I have code that makes a single call to cudaMalloc, then I call a kenel. So the first thing i do is do a cudaMalloc call. Then I start calling the kernel. Now, if in code I only call the kernel once, the cudaMalloc takes 1 second to complete. But if I call the kernel 4 times, the cudaMalloc takes 5 seconds to complete. If I call the kernel 16 times, the cudaMalloc takes 20 seconds to complete. If I call the kernel 32 times, the cudaMalloc takes over 3 minutes to complete.
So why is the time that is takes cudaMalloc to complete dependent on how many times I call a kernel, when I call the kernel after I made the cudaMalloc call?
I have the full code posted at the following link:

cudaMalloc has to wait for the card to finish executing the kernel before it can allocate memory.

Tim’s correct.
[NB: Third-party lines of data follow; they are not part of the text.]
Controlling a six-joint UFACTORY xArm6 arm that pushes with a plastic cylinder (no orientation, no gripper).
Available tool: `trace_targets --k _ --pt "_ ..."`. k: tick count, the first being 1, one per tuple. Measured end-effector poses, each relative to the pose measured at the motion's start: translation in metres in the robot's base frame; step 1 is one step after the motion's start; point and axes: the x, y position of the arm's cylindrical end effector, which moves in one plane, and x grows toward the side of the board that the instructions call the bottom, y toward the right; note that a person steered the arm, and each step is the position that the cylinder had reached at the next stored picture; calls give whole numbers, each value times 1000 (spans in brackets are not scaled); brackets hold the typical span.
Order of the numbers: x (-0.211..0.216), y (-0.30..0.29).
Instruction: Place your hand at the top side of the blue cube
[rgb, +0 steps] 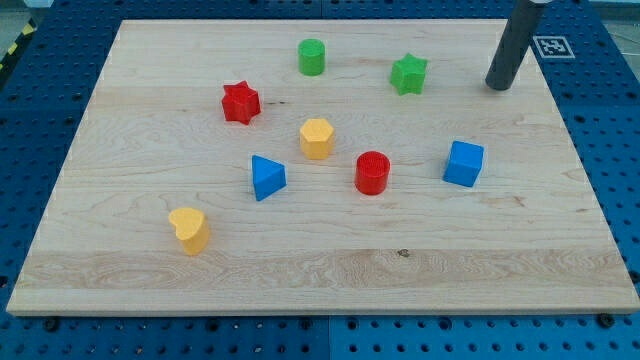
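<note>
The blue cube (463, 163) sits on the wooden board (540, 250) toward the view's right, a little below the board's middle height, standing free with nothing touching it. The tip (497, 86) of the dark rod rests on the board up and slightly to the right of the cube, near the board's top right corner, well apart from the cube. The rod rises from there toward the view's top edge, leaning a little to the right. The arm carries no jaws; it ends only in this rod, so there is nothing to open or close.

Nearest the cube on its left is the red cylinder (372, 172), at about the same height in the view. Further left and slightly higher stands the yellow block (316, 138), with a faceted, roughly hexagonal top. Below and left of that lies the blue triangle (267, 177).

Up the board, the green star (408, 74) lies to the left of the tip, near it but not touching. The green cylinder (312, 57) stands further left, close to the top edge. The red star (240, 102) is left of centre in the upper half.

A yellow heart (188, 229) sits alone in the lower left part of the board.
</note>
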Motion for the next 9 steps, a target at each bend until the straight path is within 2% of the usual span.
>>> trace_targets --k 5,9 --pt "13 -11" --pt "13 -46"
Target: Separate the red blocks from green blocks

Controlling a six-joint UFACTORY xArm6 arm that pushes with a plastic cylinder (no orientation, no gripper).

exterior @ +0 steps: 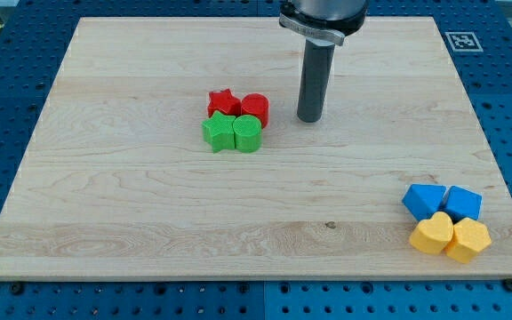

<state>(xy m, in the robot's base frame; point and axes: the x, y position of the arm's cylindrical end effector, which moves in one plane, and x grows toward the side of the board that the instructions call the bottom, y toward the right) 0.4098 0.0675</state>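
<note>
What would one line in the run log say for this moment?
my tip: right of red cylinder, apart | red star, green star, green cylinder: clustered, touching | separation: not yet done

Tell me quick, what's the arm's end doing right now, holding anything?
My tip: a bare rod, nothing held, standing just to the view's right of the red cylinder, not touching it.

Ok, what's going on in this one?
A rod arm is working on a wooden board. My tip sits just to the view's right of a tight cluster, apart from it: red star and red block at the back, green star and green block in front. Reds and greens are not yet separated. Blue and yellow blocks sit at bottom right.
</note>
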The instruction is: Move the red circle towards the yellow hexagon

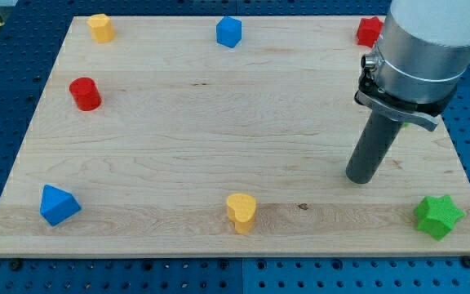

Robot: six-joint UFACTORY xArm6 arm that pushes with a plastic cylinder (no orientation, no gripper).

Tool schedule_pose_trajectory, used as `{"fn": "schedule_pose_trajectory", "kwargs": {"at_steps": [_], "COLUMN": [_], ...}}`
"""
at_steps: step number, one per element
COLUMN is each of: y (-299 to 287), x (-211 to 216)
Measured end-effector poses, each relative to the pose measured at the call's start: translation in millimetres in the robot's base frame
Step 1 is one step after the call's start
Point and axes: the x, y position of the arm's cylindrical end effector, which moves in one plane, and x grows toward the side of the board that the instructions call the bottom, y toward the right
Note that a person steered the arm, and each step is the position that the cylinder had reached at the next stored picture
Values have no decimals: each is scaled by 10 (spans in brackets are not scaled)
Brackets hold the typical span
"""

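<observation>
The red circle, a short cylinder, stands near the board's left edge in the upper half. The yellow hexagon sits just above it at the view's top left, a short gap apart. My tip rests on the board at the view's right, far from both blocks and touching none. The rod rises from it into the grey arm body at the top right.
A wooden board on a blue perforated table. A blue block is at top centre, a red block at top right partly behind the arm, a green star at bottom right, a yellow heart at bottom centre, a blue triangle at bottom left.
</observation>
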Motion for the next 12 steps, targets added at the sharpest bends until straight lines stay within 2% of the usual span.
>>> {"fn": "schedule_pose_trajectory", "kwargs": {"at_steps": [2, 3, 5, 7, 8, 10, 12], "y": [-462, -478, -1295, -1343, -1768, -2136, -3033], "x": [-189, -200, -616, -620, -620, -620, -719]}}
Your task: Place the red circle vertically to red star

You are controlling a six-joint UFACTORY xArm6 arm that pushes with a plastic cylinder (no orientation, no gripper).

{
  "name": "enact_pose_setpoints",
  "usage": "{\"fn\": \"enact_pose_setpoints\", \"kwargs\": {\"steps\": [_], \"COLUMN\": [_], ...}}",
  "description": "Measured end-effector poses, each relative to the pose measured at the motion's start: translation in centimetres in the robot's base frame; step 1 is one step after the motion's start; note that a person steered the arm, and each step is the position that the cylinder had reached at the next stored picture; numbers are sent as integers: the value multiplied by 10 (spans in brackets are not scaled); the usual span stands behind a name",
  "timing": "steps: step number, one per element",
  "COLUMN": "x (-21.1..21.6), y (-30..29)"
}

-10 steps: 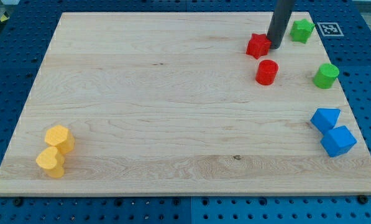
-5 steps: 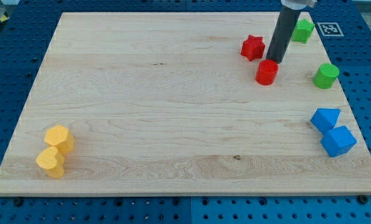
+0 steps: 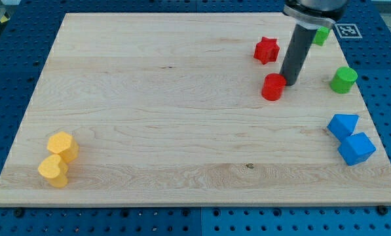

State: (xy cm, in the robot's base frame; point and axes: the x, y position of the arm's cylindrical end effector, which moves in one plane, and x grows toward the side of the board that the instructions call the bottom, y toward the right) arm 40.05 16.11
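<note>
The red star [image 3: 266, 50] lies near the board's top right. The red circle [image 3: 272, 87] sits just below it, slightly to the right of straight under. My tip [image 3: 288, 84] rests against the circle's right side, with the dark rod rising up and to the right from there. The rod partly hides the green star [image 3: 323, 34].
A green cylinder [image 3: 343, 80] stands near the right edge. Two blue blocks [image 3: 343, 124] [image 3: 356, 148] sit lower right. Two yellow blocks [image 3: 63, 145] [image 3: 53, 170] sit at the lower left. A marker tag [image 3: 347, 29] is at the board's [image 3: 162, 105] top right corner.
My tip moved down from beside the red star to the red circle. The star shifted a little left, and the circle slid down and left.
</note>
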Motion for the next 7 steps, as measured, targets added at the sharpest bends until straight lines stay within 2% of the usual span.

In your source code, your timing loop is not even measuring your kernel time, it’s measuring kernel queuing time.
You don’t even have a timer around the cudaMalloc() call.

Try a cudaThreadSynchronize() call right after your kernelmain() call to make your kernel timings have some validity.

Hmmm, well after restructuring my code, I have found that it’s the kernel itself that is slow. One execution of the kernel takes 1200 ms by itself. The problem was I made the assumption that the malloc function I used, and the kernel call I used were the syncronous versions of the functions, and not the asyncronous. So therefore, I was expecting it to not return untill it was done allocating the memory, or untill all the threads terminated. I was not execting ALL of them to be asyncronous. This through me off because exists explicit functions for asycronous.